Der Gedichtladen

Gedanken aus dem Leben, für das Leben

Kolumne KW02

Zwischen den Jahren

 

Man bildet sich immer ein, dass man in einer freien Zeit als freies Wesen so richtig viel schaffen kann. Eine solche Zeit ist sicher die eine Woche zwischen den Jahren. Da könnte ich doch wieder ein paar Physikvorlesungen schreiben, denkt das freie Wesen, das nun mal nicht verpflichtet ist, sie auch gleich am nächsten Tag zu halten, sondern erst eine Woche später.

Da ich gerne denke, bin ich eher für wenige Experimente und die dann eben richtig bis zum Ende durchdacht. Andere schütten ein ganzes Füllhorn von Aufgaben über die Studenten aus. Es ist ja klar, dass in den vielen Jahrzehnten, seitdem es modernen Unterricht gibt, sich auch eine Vielzahl von Beispielen angesammelt hat. Ein gelungener Dressurakt ist wohl, wenn der Student dieses Potpourri dann willig zwischen die Zähne nimmt, alles fachgerecht zerkaut und die Lösungen wieder ausspuckt.


Wenn Du ein Schiff bauen willst, sagt Antoine de Saint Exupery, so trommle nicht Männer zusammen um Holz zu beschaffen, Werkzeuge vorzubereiten, Aufgaben zu vergeben und die Arbeit einzuteilen, sondern lehre die Menschen die Sehnsucht nach dem weiten endlosen Meer. Das ist auch das Ideal, das einem bei den Studenten vorschwebt. Wie viele wirken nicht daran mit, dass es zu gar keinen anderen Träumen mehr kommt, als zu Angstträumen, dass man nicht bestehen könnte. Wozu aber will man bestehen? Um keiner minderwertigen und schlechtbezahlten Arbeit nachgehen zu müssen.

Würde nun jede Arbeit gleich bezahlt, würde viel an Fehlmotivation verschwinden, aber Leute, die auf wilde Triebkräfte setzen und an ein unsichtbares Händchen glauben, würden den Untergang für programmiert halten.

Der Charme der Sache, in diesem Fall der Physik, ist es sicher auch nicht, der fasziniert. Ingenieure, die an der HTW in Berlin ausgebildet werden, sollen Formeln kennen, Zahlen einsetzen können und sich über das Wesen der Dinge keine unnötigen Gedanken machen.
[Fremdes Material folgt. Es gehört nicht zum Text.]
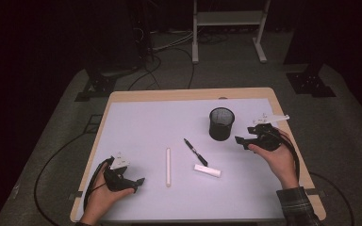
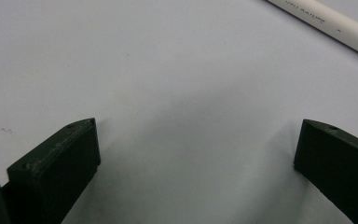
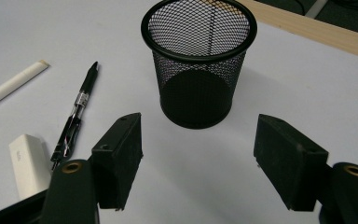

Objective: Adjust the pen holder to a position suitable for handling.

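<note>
1. Your right tongs (image 3: 198,158) stand wide apart with nothing between them, just short of the black mesh cup (image 3: 198,60).
2. The cup stands upright on the worktop (image 1: 136,122), near its far right side.
3. Your left tongs (image 2: 196,163) gape empty over bare worktop, near the white tube (image 1: 168,166).
4. The black pen (image 1: 195,151) and white eraser (image 1: 207,170) lie between your hands.

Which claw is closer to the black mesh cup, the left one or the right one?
Right. The right claw is open just beside the mesh cup, not touching it. The left claw is far away at the table's near left corner, also open.
</note>
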### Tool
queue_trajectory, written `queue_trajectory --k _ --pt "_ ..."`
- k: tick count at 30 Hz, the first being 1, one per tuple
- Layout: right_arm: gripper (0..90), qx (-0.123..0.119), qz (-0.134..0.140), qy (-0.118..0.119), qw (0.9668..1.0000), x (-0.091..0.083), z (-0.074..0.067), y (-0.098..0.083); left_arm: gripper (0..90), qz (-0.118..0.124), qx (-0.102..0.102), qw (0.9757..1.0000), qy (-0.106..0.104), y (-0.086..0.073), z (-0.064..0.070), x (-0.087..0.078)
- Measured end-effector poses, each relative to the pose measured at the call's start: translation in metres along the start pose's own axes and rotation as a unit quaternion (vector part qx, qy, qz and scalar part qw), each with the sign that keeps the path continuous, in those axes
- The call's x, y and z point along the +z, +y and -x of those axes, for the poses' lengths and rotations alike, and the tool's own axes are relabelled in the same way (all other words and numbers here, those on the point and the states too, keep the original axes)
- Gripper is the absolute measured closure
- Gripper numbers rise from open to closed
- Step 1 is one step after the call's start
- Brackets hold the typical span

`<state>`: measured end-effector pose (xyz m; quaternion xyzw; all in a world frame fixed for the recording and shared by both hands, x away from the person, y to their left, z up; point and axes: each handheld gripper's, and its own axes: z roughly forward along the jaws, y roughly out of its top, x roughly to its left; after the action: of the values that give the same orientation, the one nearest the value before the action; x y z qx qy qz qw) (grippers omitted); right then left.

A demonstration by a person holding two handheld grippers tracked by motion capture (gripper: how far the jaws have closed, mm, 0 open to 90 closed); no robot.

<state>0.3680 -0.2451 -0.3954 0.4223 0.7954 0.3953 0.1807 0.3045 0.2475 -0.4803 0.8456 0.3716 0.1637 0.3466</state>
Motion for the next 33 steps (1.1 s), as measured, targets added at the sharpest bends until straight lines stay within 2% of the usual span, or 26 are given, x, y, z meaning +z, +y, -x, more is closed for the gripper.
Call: queue_trajectory --k 33 --pt "39.1 0.004 0.000 -0.004 1.0000 0.012 0.011 0.037 0.0 -0.002 0.002 1.0000 0.000 0.000 0.000 0.000"
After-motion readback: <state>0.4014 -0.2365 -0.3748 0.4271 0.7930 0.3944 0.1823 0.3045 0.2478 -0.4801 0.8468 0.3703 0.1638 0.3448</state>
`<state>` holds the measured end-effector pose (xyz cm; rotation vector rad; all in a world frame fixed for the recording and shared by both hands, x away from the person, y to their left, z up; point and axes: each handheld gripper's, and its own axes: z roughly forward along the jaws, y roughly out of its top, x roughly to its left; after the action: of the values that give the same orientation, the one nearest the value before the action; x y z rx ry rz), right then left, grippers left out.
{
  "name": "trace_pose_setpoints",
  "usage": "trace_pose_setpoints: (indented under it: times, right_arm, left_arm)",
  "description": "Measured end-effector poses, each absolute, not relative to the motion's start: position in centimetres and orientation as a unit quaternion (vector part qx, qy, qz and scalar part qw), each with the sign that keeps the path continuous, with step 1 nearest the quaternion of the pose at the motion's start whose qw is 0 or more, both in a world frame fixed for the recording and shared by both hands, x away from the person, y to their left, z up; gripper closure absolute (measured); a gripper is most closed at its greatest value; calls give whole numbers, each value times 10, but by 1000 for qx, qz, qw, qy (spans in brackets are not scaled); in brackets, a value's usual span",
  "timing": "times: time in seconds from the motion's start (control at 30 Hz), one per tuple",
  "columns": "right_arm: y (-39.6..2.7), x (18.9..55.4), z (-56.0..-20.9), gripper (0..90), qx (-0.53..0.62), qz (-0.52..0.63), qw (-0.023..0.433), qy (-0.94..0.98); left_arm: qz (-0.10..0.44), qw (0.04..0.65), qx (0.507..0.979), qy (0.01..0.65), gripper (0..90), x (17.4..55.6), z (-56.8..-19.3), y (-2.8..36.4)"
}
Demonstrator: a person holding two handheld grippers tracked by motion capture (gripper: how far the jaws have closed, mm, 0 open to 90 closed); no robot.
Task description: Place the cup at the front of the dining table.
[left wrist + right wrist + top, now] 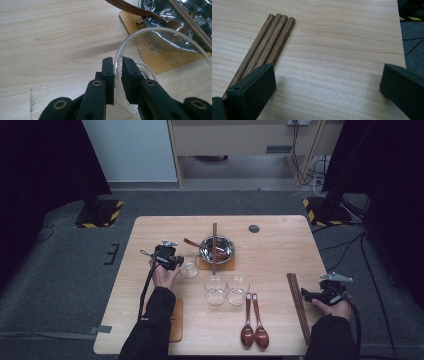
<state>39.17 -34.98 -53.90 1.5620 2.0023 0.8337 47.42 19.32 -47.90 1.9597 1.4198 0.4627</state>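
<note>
Glass is what the left gripper (117,65) has hold of: its jaws stand narrow, pinched on the rim wall of a small clear cup (162,72), one pad outside and one inside. In the high view that cup (189,268) sits left of the table's middle, at about 8 o'clock from the steel bowl (217,249), which rests on a wooden coaster (216,264) with a brown spoon inside and a chopstick (214,247) laid across its rim. I judge the cup light but stiff, slick and easy to chip, so a wall pinch just below the rim suits it, with a level lift to keep it from swinging or slipping. At 6 o'clock from the bowl stand two more glasses (226,289), and below them lie two wooden spoons (254,322). Further right, a bundle of chopsticks (298,306) lies lengthwise near the table's right edge. The right gripper (327,85) hovers at 3 o'clock from them, jaws spread wide over bare table (342,45), holding nothing.
</note>
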Motion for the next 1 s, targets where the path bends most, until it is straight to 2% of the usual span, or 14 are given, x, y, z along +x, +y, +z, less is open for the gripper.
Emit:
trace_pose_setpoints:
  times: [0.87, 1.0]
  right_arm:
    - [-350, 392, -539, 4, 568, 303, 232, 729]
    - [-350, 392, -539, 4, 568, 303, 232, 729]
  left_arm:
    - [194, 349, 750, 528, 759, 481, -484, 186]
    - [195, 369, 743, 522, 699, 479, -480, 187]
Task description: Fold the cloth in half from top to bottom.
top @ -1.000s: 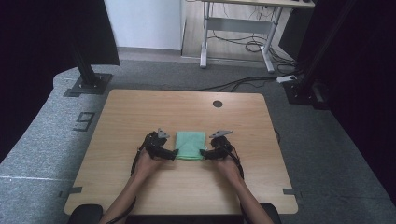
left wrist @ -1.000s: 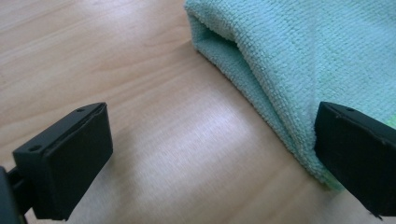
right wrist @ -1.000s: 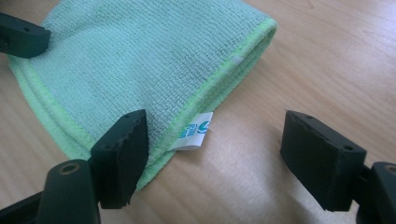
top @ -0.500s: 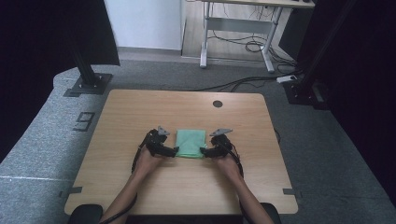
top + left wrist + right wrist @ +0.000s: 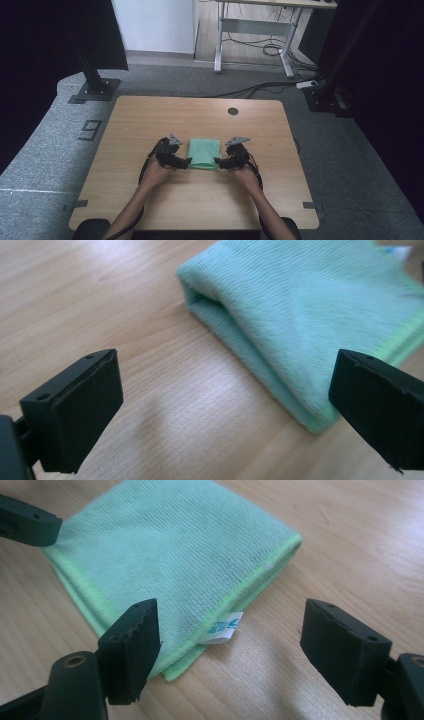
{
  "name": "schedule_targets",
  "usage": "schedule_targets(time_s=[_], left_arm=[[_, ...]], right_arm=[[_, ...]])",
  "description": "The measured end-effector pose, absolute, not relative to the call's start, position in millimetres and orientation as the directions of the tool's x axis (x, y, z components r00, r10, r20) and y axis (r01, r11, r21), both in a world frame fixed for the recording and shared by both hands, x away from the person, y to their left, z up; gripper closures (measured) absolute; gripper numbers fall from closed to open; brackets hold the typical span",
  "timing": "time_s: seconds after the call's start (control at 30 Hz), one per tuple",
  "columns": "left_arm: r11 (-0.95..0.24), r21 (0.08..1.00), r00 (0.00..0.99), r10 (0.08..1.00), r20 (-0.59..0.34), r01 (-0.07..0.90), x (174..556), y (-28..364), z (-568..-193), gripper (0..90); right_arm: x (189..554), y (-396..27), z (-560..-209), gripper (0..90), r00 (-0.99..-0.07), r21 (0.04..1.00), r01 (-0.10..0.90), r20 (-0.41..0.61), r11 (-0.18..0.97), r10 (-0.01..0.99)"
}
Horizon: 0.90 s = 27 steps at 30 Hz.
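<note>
Cloth: a folded green microfibre cloth [image 5: 204,153] lies flat on the wooden worktop [image 5: 150,115], at its middle and a little toward the near edge, between the two tools.
Long axis: in the high view the folded cloth is slightly longer from near to far than from left to right, with its edges roughly square to the worktop's sides.
Fold and edges: in the left gripper view the rounded fold of the cloth [image 5: 300,315] faces that tool; in the right gripper view the stacked open edges with brighter green stitching [image 5: 175,570] face the other tool.
Label: a small white label [image 5: 222,628] with blue-green print sticks out of the stitched edge, near the cloth's near right corner.
Left tool: the left tool [image 5: 186,162] sits just beside the cloth's near left corner, jaws spread wide, one jaw over bare wood and the other at the cloth's edge, nothing pinched.
Right tool: the right tool [image 5: 219,162] sits at the near right corner, jaws spread, one over the cloth's corner and one over wood, pinching nothing.
</note>
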<state>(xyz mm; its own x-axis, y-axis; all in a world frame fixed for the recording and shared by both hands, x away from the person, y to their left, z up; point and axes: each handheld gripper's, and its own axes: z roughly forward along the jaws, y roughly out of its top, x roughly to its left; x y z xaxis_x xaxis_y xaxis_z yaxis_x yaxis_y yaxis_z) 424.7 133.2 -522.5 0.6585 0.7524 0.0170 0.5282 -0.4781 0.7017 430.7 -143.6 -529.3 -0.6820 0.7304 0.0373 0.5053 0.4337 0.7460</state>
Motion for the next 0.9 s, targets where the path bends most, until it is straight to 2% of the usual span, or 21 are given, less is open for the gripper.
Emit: schedule_targets(time_s=[0.67,0.9], left_arm=[[-0.510,0.713,0.710,0.703,0.024,0.481,382.0,162.5,-500.1,0.1],[-0.512,0.719,0.709,0.704,0.038,0.470,368.5,177.0,-497.3,0.0]], right_arm=[[395.0,-176.2,-504.6,12.9,-0.709,0.774,0.480,0.066,0.412,0.702],[382.8,-185.8,-499.0,5.1,-0.704,0.777,0.476,0.055,0.413,0.708]])
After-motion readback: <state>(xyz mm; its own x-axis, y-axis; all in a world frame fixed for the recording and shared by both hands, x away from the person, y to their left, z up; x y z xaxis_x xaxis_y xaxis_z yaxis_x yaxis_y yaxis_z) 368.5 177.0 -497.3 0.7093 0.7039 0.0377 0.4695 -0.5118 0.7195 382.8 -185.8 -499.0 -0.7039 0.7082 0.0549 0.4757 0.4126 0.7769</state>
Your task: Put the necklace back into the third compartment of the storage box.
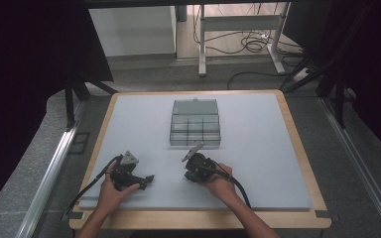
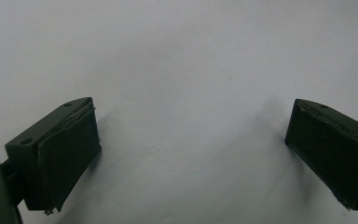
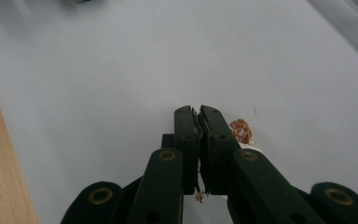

Aber gibt es denn nicht auch Ingenieure, die schöngeistige Bücher lesen, die in Konzerte gehen und durchaus zwischen Unwesentlichem und Wesentlichen unterscheiden können?

Meine fast sechzigjährige Lebenserfahrung sagt mir, dass man auf das Wecken von Träumen wenig hoffen kann und es doch keine andere Hoffnung gibt. Das Träumen steht auch nicht hoch im Kurs und wer noch träumt, wird sich hüten, das mitzuteilen.

Das Meer sei endlos, sagen Sie?
da scheint es besser, man bleibt hie.
Bekanntschaft mit den Ungeheuern,
zuletzt zerrissen von den Geiern,
das können Sie gern praktizieren,
ich will mein Leben nicht verlieren.

Sie fragen, was der Welt ich will,
im Trocknen sitzen in der Still,
durch Geld und Gut durch alle Sorgen!
Ihr Schiff, mein Herr, das baun wir morgen.

So liegt es lange schon auf Kiel,
der Meister hofft, er hofft zu viel.
Nun meint er gar, der Schüler fände
zu lesen besser und füllt Bände.

 

Wie schafft man es, dass Studenten ihre Hausaufgaben machen? Vielleicht hilft diese Glosse?